Ein Ausnahmegrund, der die Gestattung von Privatunterricht rechtfertigt, liegt somit nicht vor. Daher ist der Beklagten der auf der Rechtsfolgenseite zustehende Ermessenspielraum auch nicht eröffnet.
Das Gericht weist in diesem Zusammenhang darauf hin, dass es nicht zu beanstanden wäre, wenn die Beklagte ihr Ermessen so ausübt, dass Privatunterricht nur gestattet wird, wenn dieser gegenüber dem Unterricht einer entsprechenden Schule gleichwertig ist, d.h. er u.a. durch hierzu ausgebildete Lehrkräfte erfolgt. Da der hier beantragte Privatunterricht durch die Kläger erfolgen soll und diese keine ausgebildeten Lehrkräfte sind, wäre eine Versagung der Genehmigung auch im Ermessenswege nicht zu beanstanden. Die Unterstützung durch die J. -Schule ändert daran nichts, da es sich dabei um Fernunterricht handelt. Der Frage, ob die J. -Schule über geeignete Lehrkräfte verfügt, muss daher nicht nachgegangen werden. Angemerkt sei, dass es sich bei der J. -Schule nicht um eine Schule im Sinne des Nds. SchG handelt (vgl. zur Philadelphia-Schule, Nds. OVG, Urteil vom 05.03.2003, 13 LB 4075/01).

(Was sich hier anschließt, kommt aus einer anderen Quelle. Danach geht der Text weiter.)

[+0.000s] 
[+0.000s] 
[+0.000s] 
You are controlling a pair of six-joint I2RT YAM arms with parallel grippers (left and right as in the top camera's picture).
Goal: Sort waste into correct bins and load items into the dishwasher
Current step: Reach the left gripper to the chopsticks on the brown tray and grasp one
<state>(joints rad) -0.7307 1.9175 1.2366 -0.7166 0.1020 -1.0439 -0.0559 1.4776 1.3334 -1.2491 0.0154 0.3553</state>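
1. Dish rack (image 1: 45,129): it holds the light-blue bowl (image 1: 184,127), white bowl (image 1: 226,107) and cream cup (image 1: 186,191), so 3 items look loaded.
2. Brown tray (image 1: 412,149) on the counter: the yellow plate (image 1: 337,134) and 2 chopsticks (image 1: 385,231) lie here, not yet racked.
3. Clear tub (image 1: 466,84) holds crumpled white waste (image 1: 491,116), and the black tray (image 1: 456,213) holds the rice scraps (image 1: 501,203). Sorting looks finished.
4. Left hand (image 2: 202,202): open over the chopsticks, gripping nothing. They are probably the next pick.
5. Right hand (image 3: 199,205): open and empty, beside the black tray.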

Das Gericht geht weiterhin davon aus, dass es nicht zu beanstanden wäre, wenn die Beklagte bei der Ermessensausübung prüfen würde, ob nicht z.B. die Gewährung von Haus- bzw. Krankenhausunterricht vorrangig in Frage käme.

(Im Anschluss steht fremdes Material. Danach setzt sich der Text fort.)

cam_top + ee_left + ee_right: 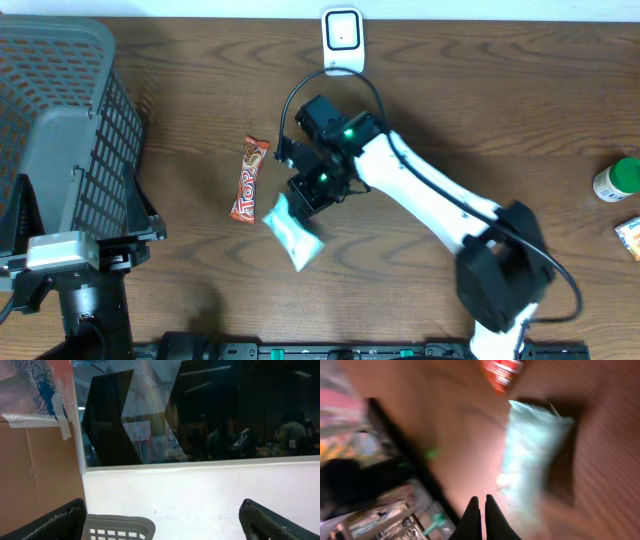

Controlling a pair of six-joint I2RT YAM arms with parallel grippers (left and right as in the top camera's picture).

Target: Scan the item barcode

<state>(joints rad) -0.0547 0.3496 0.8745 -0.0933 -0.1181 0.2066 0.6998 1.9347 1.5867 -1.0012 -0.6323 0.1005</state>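
Right fingers [472, 520] clenched empty, left fingers [55, 522] spread, pale packet [293, 232] lying diagonal, upper-left to lower-right

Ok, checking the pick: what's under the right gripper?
In the overhead view, the pale blue packet pokes out beneath the right gripper. Its upper end is covered by the gripper, so a grip cannot be confirmed.

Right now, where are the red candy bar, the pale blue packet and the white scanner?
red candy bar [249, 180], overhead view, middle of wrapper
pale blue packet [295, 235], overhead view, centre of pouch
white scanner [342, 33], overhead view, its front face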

Aus den Vorausführungen folgt, dass von einer Verletzung von Grundrechten der Kläger (Art. 6, 4 GG) nicht die Rede sein kann. Auch die von den Klägern geforderte Auslegung von § 63 Abs. 5 NSchG im Lichte der UN-Kinderrechtskonvention, der EMRK oder der EU-Grundrechtscharta führt zu keinem anderen Ergebnis. § 63 Abs. 5 NSchG ermöglicht eine im Einzelfall von Verfassungs wegen gebotene Befreiung von der Schulpflicht unter Gestattung von Privatunterricht. Die nach § 63 Abs. 5 NSchG an die Gewährung der Ausnahme von der Schulpflicht zu stellenden Anforderungen und zulässigen Ermessenerwägungen berücksichtigen sowohl den staatlichen Bildungsauftrag aus Art. 7 GG als auch die Belange von Eltern und schulpflichtigen Kindern in verfassungsrechtlich nicht zu beanstandender Weise. Darüber hinausgehende Rechte und Pflichten werden auch nicht durch Art. 3, 29 UN-KRK, Art. 24 EU-Grundrechtscharta und Art. 8 EMRK begründet.